» What to produce
Exact copies of the lines below, from the one with "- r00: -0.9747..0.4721" up to and including the one with "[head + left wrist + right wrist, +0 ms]", are what this calls for; leave out pictures.

Data section Block Start

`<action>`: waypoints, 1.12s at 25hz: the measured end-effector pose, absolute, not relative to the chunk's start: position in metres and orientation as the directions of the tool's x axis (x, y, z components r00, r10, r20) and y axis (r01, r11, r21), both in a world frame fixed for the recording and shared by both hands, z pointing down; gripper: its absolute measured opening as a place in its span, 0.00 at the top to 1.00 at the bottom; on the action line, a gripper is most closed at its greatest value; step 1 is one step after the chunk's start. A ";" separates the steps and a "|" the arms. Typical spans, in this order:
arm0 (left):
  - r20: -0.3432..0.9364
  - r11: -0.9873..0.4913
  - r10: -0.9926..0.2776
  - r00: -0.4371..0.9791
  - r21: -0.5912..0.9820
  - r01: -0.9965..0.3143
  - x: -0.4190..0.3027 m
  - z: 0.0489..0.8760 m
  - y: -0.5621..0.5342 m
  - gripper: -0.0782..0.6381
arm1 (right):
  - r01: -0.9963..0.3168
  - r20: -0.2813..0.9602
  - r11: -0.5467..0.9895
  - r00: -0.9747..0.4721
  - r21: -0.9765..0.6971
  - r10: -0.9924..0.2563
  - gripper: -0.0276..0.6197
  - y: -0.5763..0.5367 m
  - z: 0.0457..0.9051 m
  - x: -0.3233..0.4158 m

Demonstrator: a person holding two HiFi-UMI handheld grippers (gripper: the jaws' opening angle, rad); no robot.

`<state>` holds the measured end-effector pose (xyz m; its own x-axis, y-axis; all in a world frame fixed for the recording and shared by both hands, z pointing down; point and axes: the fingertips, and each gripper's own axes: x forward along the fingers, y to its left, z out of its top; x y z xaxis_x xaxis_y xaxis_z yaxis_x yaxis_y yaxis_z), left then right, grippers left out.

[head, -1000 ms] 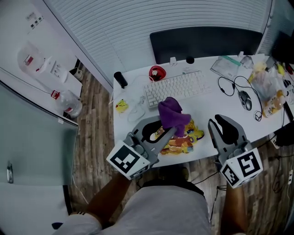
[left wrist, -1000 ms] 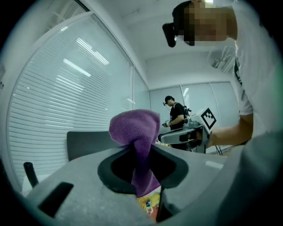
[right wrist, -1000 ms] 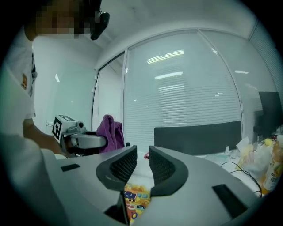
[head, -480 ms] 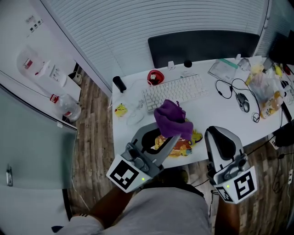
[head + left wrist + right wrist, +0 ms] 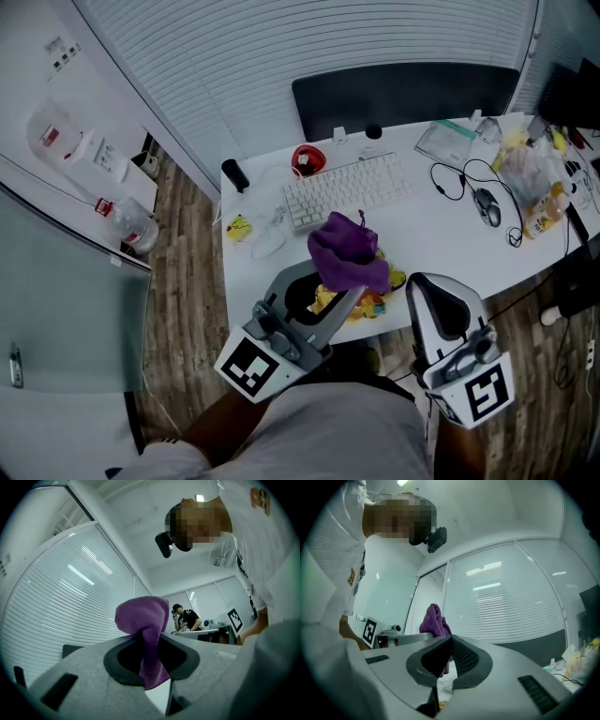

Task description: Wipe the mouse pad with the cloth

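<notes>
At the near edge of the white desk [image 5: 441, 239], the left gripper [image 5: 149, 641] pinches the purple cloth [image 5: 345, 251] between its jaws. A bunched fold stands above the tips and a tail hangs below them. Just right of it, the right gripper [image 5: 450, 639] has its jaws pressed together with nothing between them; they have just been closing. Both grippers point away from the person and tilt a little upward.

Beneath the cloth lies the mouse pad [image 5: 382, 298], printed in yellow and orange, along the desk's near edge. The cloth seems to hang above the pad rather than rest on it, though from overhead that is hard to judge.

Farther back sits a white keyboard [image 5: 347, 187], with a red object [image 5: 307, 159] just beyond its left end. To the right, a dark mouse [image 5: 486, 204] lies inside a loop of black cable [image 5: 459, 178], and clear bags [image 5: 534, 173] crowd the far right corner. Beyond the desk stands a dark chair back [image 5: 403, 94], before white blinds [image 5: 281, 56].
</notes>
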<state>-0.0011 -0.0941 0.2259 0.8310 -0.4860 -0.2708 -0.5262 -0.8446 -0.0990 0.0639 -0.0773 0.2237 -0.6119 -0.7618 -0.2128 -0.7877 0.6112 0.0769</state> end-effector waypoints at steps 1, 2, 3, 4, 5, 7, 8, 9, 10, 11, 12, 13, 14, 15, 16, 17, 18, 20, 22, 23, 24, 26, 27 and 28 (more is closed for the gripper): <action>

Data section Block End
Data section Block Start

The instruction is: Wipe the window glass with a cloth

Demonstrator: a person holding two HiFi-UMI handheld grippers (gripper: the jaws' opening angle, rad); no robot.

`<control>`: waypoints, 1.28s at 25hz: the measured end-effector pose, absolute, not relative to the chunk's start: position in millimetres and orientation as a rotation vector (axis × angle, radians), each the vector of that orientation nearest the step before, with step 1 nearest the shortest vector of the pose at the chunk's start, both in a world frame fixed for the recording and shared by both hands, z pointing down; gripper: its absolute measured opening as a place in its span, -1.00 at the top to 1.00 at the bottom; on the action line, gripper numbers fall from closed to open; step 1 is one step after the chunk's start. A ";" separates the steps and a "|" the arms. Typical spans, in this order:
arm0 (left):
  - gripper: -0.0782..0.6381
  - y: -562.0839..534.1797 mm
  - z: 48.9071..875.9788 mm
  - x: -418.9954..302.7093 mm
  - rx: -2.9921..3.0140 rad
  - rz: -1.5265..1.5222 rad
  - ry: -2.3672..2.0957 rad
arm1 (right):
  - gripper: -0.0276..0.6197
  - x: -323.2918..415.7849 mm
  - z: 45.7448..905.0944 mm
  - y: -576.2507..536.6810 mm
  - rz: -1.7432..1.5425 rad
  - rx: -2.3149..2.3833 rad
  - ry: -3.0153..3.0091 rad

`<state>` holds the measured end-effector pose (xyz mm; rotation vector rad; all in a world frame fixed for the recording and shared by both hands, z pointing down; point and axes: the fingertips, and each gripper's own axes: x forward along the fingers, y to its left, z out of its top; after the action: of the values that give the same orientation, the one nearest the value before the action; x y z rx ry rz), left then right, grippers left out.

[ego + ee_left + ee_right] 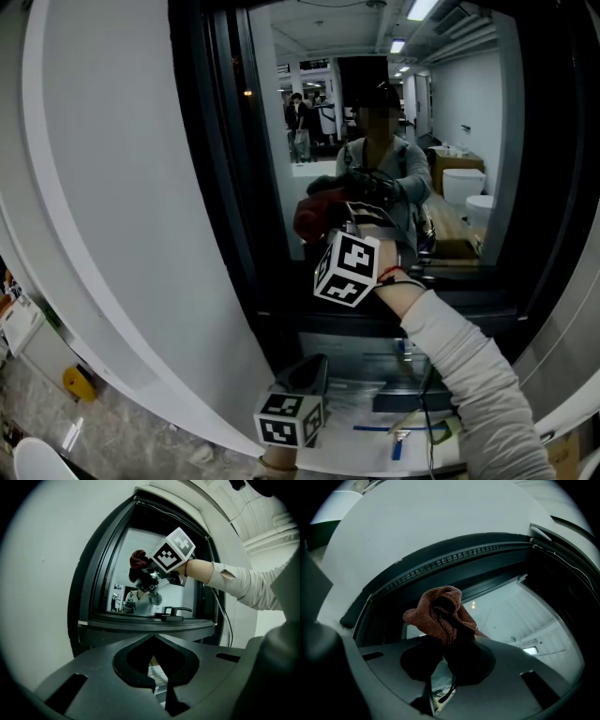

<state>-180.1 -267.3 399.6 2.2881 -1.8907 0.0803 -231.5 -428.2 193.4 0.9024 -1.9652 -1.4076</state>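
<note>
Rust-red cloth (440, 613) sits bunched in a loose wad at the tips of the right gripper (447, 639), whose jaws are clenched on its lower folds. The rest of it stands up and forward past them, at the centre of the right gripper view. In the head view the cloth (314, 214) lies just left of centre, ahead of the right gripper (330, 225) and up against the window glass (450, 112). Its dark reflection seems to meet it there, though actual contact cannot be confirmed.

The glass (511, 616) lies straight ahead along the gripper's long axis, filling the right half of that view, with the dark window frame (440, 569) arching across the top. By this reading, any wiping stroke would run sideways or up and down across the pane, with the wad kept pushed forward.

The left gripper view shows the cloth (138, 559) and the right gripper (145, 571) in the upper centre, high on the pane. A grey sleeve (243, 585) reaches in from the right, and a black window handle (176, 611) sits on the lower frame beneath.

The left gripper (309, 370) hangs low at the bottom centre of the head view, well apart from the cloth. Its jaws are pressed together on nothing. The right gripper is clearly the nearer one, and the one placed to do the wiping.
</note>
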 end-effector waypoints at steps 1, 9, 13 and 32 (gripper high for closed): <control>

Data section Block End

» Solved exercise
  - r00: -0.9747..0.4721
  - r21: -0.9765..0.6971
  - r10: -0.9924..0.2563
  - gripper: -0.0276..0.6197
  - y: -0.5763..0.5367 m
  - z: 0.0457..0.9051 m
  - x: -0.3233..0.4158 m

Demonstrator: a person holding two HiFi-UMI handheld grippers (gripper: the jaws' opening angle, rad); no robot.

`<state>` holds the measured end-effector pose (xyz m; its own x-axis, y-axis; all in a world frame fixed for the recording and shared by both hands, z pointing down; point and axes: the fingertips, and each gripper's own axes: x forward along the fingers, y to its left, z out of its top; x y z xaxis_x xaxis_y xaxis_z yaxis_x yaxis_y yaxis_z), left then right, grippers left out.

[head, -1000 ms] 
[left wrist, -1000 ms] 
[right wrist, -1000 ms] 
[head, -480 ms] 
[head + left wrist + right wrist, +0 ms] 

This finishes the output.